Les Généraux allemands parlent…
« À la fin de la guerre, nous dit l’auteur dans sa préface, j’eus la chance de pouvoir, l’un des premiers, explorer “l’autre côté de la colline” au cours d’interrogatoires de prisonniers de guerre. Je fus amené à me trouver en relations suivies avec des généraux allemands. Dans mes nombreux entretiens avec eux, je parvins à recueillir leurs témoignages sur les événements de la guerre avant que leurs souvenirs s’estompent et se déforment. »
Très au courant des questions militaires, qu’il a étudiées dans plusieurs ouvrages, Liddell Hart pouvait poser des interrogations très précises à ses interlocuteurs. C’est un livre de stratégie autant que de psychologie qu’il nous donne. Il présente les généraux allemands dans leurs pensées et leurs actes, dans leurs tendances politiques, dans leurs accords et désaccords, dans leurs rapports avec Hitler. Nous avons par son récit une preuve de plus des complications de ce régime totalitaire qui, de loin, semblait organique et qui, à vrai dire, était très anarchique. Les généraux ne furent pas toujours disposés à écouter le caporal Hitler. Et quand ils n’osèrent plus lui résister, quand ils furent obligés de suivre toutes ses directives, ils eurent lieu de douter de la victoire de l’Allemagne. Grâce au livre de Liddell Hart, on assiste à bien des drames « de l’autre côté de la colline ».
En voici les acteurs, tous caractérisés en quelques traits rapides : von Blomberg, von Brauchitsch, Halder, Zeitzler, Guderian, Rommel, von Manstein, von Kluge, von Model, que Hitler place et déplace à sa fantaisie, von Runstedt, soldat de la vieille Garde, qu’on rappelle dans les cas extrêmes, von Manteuffel, jeune chef qui plaît au Führer par son audace.
En voici les principales péripéties : « L’avènement du blindé », car les généraux furent loin de s’entendre à ce sujet, avant que l’on fît grand usage du blindé sous la pression d’Hitler. – « Comment Hitler battit la France », suivant une stratégie qu’il imposa et qui réussit pleinement pour le malheur de la France, mais aussi pour le malheur de l’Allemagne, disaient les généraux allemands, car, de ce jour, le Führer ne douta plus de son intuition stratégique. – Les indécisions au sujet d’un débarquement en Angleterre, avec laquelle d’ailleurs Hitler espérait conclure rapidement la paix. – « La déconvenue de Moscou », les « déboires dans le Caucase », qui prouvent chez Hitler une méconnaissance singulière des forces de l’ennemi. – « L’impasse en Normandie », dans laquelle Hitler laissa ses divisions en leur interdisant de reculer pour se concentrer à l’intérieur de la France. – « La deuxième attaque dans les Ardennes », que von Runstedt semblait commander et qui, dirigée heure par heure par Hitler de son Quartier général, devait nécessairement finir par un fiasco.
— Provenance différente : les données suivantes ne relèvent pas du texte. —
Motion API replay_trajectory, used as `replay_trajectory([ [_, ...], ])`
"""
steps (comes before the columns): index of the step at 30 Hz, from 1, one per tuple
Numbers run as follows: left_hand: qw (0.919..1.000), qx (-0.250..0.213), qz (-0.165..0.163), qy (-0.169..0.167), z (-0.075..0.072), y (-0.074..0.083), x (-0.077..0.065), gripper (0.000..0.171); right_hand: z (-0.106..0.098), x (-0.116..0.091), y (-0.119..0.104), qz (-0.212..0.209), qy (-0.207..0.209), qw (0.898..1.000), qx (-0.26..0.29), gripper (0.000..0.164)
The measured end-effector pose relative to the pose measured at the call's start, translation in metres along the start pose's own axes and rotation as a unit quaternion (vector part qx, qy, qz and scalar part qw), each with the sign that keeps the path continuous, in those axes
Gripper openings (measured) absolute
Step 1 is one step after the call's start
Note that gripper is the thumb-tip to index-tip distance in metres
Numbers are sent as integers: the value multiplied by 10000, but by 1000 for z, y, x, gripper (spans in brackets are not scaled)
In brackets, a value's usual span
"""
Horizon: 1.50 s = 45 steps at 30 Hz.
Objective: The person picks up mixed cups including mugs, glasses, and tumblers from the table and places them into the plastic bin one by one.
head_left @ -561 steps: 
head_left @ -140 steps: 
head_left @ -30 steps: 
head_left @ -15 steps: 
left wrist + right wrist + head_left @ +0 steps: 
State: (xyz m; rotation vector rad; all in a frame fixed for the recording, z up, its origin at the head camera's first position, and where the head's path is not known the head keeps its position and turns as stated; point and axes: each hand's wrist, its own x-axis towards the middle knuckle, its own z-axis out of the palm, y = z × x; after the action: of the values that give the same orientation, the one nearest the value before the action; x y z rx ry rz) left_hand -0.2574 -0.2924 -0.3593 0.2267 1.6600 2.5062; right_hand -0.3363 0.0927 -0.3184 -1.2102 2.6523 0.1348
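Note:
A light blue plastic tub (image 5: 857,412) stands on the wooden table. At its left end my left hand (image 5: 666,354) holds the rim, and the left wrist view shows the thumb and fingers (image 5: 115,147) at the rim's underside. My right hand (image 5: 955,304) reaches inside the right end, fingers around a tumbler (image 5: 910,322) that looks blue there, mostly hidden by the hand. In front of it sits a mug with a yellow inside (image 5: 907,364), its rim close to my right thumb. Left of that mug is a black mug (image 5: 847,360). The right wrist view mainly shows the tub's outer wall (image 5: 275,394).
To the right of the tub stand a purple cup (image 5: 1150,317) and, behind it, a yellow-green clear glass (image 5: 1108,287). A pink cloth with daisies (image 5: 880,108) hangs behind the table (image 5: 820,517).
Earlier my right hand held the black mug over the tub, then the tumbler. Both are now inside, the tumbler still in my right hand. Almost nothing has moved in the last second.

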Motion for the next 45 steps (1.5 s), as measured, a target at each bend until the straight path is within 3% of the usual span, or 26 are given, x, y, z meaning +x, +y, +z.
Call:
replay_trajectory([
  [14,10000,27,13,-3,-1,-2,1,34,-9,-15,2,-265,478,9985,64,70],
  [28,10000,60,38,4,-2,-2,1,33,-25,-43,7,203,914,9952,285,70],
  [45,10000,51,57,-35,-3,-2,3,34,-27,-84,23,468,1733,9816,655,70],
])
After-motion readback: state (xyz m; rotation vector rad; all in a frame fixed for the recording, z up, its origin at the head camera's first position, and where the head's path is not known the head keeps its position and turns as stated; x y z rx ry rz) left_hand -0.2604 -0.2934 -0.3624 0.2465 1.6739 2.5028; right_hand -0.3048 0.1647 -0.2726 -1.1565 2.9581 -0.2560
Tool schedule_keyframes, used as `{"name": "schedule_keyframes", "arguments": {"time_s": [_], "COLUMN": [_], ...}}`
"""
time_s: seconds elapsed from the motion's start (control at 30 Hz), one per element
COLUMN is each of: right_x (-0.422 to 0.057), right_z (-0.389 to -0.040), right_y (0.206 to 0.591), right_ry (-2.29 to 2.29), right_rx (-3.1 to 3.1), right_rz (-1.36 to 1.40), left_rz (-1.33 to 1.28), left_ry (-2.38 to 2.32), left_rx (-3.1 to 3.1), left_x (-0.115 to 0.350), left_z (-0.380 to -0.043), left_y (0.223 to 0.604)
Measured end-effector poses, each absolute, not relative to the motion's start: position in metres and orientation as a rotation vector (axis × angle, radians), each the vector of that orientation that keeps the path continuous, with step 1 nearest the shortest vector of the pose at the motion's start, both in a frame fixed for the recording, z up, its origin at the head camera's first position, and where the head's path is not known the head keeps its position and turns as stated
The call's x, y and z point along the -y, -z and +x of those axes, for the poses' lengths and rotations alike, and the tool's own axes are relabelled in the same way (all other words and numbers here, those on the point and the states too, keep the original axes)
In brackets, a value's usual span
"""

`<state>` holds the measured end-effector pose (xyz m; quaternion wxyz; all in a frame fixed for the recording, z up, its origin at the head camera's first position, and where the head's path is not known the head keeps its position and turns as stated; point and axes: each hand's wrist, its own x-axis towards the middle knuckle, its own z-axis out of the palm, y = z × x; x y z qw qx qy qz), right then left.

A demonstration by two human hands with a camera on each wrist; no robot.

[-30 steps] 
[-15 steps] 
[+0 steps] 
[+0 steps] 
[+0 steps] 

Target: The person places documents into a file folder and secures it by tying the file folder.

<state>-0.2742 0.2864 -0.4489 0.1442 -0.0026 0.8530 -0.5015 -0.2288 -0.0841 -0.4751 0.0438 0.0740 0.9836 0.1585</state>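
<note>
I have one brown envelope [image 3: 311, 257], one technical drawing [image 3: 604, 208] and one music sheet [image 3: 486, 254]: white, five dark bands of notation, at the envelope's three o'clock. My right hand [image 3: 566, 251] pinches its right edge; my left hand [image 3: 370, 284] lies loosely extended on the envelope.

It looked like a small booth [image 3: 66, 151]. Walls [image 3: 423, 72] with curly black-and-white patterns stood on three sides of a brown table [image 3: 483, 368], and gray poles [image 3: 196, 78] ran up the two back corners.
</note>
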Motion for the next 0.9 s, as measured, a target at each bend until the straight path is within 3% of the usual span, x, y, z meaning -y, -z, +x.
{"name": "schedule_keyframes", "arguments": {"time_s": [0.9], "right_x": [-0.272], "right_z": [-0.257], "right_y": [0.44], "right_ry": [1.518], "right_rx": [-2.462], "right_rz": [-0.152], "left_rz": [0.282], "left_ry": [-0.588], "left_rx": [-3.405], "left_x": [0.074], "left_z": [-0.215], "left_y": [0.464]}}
Il est probable que les généraux qui parlèrent à Liddell Hart ont été très enclins à rejeter toutes les responsabilités sur leur ancien maître. Ils ne nient pas ce qu’il y avait de génial parfois dans ses conceptions, mais ils marquent bien que tous ses efforts, après quelques succès, ne pouvaient aboutir qu’à un désastre. C’est ce qui explique les complots formés contre Hitler par l’armée, et par l’armée seule, sans le concours de la population civile. Tous ces témoignages ont assurément besoin d’être complétés et contrôlés. Liddell Hart le dit lui-même. Mais on les lit avec un puissant intérêt.